## About this exercise
When copying the listing below, skip every picture and repeat exactly the lines from the first one through the line that contains "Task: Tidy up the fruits".

## Material provided
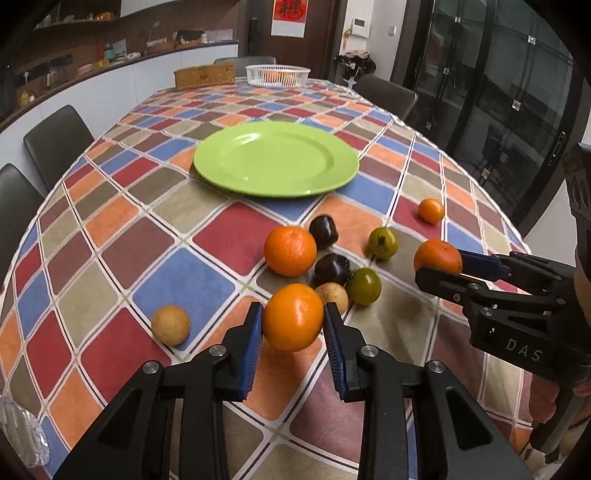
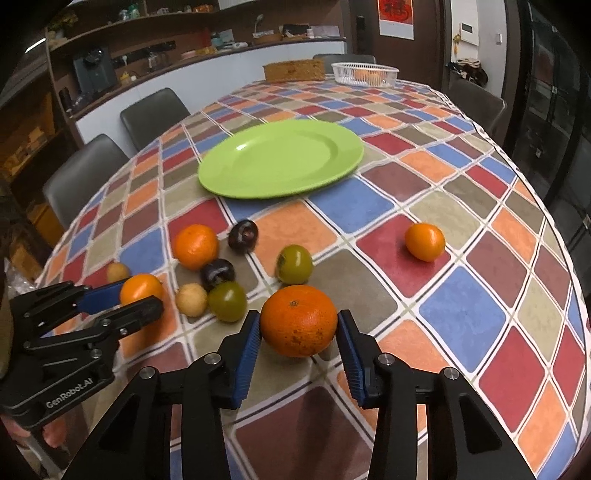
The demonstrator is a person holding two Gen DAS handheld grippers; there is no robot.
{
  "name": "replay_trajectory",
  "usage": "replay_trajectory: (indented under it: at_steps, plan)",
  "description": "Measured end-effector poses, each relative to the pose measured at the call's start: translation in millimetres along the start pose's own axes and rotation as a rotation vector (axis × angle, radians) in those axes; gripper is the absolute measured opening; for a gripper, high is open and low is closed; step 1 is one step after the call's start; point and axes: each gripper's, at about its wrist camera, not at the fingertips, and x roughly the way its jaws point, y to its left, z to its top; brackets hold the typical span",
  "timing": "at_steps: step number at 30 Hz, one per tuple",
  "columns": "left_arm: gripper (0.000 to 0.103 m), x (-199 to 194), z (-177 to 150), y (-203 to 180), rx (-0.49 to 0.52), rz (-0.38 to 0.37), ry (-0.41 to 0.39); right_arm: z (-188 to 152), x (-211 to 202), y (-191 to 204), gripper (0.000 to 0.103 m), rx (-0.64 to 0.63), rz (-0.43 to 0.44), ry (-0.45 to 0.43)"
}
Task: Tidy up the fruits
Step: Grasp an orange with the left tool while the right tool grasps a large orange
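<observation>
Left gripper (image 1: 293,341) pinches a smooth orange (image 1: 293,316) between its blue pads, fruit lifted clear of the cloth; right gripper (image 2: 299,341) is clamped on a speckled orange (image 2: 298,319), stem dimple facing up toward the camera; contact on both sides in each wrist view.

Left wrist view shows the right gripper from the side with its orange at the fingertips; right wrist view shows the left gripper the same way, plus a coffee machine (image 2: 94,70) on the counter that the left view does not show; only the left view catches crinkled clear plastic (image 1: 22,432) at the table edge.

Loose fruit on the table: third large orange (image 1: 290,251); two dark plums (image 1: 323,230); two green tomatoes (image 1: 383,242); two tan round fruits (image 1: 171,325); small orange (image 1: 431,210) well apart to the right; all roundish, no clear long axis.

Green plate (image 1: 236,166) sits beyond the cluster, bare; white basket (image 1: 277,75) with orange fruit and a brown box (image 1: 205,75) stand at the far end.

Table wears a chequered multicolour tablecloth (image 1: 207,280); dark chairs (image 1: 59,144) around it; glass doors (image 1: 491,96) to the right; red wall hanging (image 1: 288,14) behind.
</observation>
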Motion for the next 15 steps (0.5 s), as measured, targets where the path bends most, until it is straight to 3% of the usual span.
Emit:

## Exercise answer
The demonstrator is a person holding two Gen DAS handheld grippers; there is no robot.
{
  "name": "replay_trajectory",
  "usage": "replay_trajectory: (indented under it: at_steps, plan)",
  "description": "Measured end-effector poses, each relative to the pose measured at the call's start: translation in millimetres along the start pose's own axes and rotation as a rotation vector (axis × angle, radians) in those axes; gripper is the absolute measured opening; for a gripper, high is open and low is closed; step 1 is one step after the call's start; point and axes: each gripper's, at about its wrist camera, not at the fingertips, and x roughly the way its jaws point, y to its left, z to its top; brackets hold the typical span",
  "timing": "at_steps: step number at 30 Hz, one per tuple",
  "columns": "left_arm: gripper (0.000 to 0.103 m), x (-199 to 194), z (-177 to 150), y (-203 to 180), rx (-0.49 to 0.52), rz (-0.38 to 0.37), ry (-0.41 to 0.39); right_arm: z (-188 to 152), x (-211 to 202), y (-191 to 204), gripper (0.000 to 0.103 m), rx (-0.64 to 0.63), rz (-0.43 to 0.44), ry (-0.45 to 0.43)"
}
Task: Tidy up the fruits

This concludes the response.